What teams still get wrong

  • “We just need more clinical studies.” Not always. Randomised controlled trials are ideal in some contexts but not required for every device. Annex XIV asks for appropriate clinical evidence and a demonstration that benefit–risk is acceptable. Appropriate can be bench tests, bench+clinical, post‑market data — justified and well‑documented.
  • “Equivalence is simple.” Equivalence claims are heavily scrutinised. Notified bodies want comparative technical, biological and clinical justification — plus evidence you control the manufacturing and post‑market data of the equivalent device. In practice, relying on a competitor’s data without strong comparability is a dead end.
  • “Harmonised standards = automatic compliance.” Harmonised standards give a presumption of conformity, but you must still demonstrate their proper application and address any residual risks per Annex I.
  • “We can delay PMCF.” PMCF is part of clinical evaluation under Annex XIV: it’s proactively expected, proportionate to risk, and should be planned.

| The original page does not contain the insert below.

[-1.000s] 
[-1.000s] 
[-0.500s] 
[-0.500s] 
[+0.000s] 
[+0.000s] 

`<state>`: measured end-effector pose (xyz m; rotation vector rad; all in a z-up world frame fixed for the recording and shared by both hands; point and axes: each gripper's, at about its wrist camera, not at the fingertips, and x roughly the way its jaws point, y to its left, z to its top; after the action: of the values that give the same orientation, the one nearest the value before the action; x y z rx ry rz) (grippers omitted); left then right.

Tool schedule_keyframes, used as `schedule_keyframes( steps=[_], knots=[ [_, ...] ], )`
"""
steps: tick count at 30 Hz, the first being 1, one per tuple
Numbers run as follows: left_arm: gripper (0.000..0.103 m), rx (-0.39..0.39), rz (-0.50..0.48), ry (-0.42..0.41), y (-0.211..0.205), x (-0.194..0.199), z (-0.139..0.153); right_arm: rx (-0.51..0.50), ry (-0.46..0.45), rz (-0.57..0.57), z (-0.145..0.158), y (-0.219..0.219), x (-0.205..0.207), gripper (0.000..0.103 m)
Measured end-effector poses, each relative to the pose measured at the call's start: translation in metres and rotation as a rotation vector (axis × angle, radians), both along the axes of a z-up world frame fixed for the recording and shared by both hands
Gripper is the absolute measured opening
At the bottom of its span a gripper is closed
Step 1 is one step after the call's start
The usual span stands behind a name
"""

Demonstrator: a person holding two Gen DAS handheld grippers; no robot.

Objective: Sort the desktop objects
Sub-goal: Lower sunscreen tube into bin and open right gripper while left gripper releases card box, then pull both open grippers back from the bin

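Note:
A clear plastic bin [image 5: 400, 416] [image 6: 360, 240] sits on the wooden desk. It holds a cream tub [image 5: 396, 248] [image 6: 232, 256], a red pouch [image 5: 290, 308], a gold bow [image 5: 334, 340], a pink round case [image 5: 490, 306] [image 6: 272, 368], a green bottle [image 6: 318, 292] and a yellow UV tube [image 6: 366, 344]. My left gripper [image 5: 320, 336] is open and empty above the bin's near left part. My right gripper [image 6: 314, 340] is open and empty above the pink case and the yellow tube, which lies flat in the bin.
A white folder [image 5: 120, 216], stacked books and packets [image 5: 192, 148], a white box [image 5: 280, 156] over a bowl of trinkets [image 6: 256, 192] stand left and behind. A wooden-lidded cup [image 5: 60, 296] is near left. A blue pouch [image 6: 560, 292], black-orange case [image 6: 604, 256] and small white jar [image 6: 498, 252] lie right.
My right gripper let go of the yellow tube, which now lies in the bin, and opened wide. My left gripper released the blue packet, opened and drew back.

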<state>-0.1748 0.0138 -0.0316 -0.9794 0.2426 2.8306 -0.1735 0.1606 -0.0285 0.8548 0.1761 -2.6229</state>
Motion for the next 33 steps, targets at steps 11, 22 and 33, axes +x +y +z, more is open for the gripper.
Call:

Saying “we’ll do it later” raises flags at audit.
  • “A CE certificate is forever.” Certificates have validity, surveillance, and re‑assessment triggers (major changes, significant incidents). Treat them as conditional, not permanent.
  • “EUDAMED will sort transparency for us.” Don’t rely on EUDAMED as a safety net. Your PMS, vigilance reporting and UDI duties stay with you; a database is a tool, not a compliance strategy.

Practical steps that actually survive an audit

  • Map Annex I to your product: create a Requirements‑to‑Evidence matrix linking each Annex I requirement to risk controls, verification activities and supporting clinical data. This is the single best control for Annex II audits.
  • Formalise your PRRC role: include a job description, qualifications record and documented responsibilities in your QMS. Auditors ask for this explicitly (Article 15).
  • Treat clinical evaluation as iterative: maintain a living Clinical Evaluation Report (CER) and PMCF plan. Record the rationale when you decide observational PMCF is sufficient versus a prospective clinical study.
  • Use a traceability tool: whether an eQMS or a simple spreadsheet, ensure traceability across change control, CAPA, risk management and technical documentation. Connected workflow reduces audit surprises and speeds up evidence retrieval.
  • Be explicit on equivalence: if you claim equivalence, document the technical, clinical and manufacturing comparators, plus a justification for using their data. If you can’t, plan your own clinical evidence pathway.
  • Integrate PMS outputs into CER: post‑market data should feed clinical evaluation and risk management. Make the loop visible — incident → investigation → CAPA → risk assessment → CER update.

A final, practical note on QMS tooling

An eQMS that supports automated CAPAs, traceability and change impact analysis is not a silver bullet, but it makes life far easier. Look for native workflow integration between document control, risk, CAPA and Technical File modules — being able to pull a traceability report in seconds is worth the subscription for teams approaching a notified‑body audit.

What single MDR requirement gives your team the most trouble in audits — PRRC, clinical evaluation/PMCF, Annex II traceability, or something else?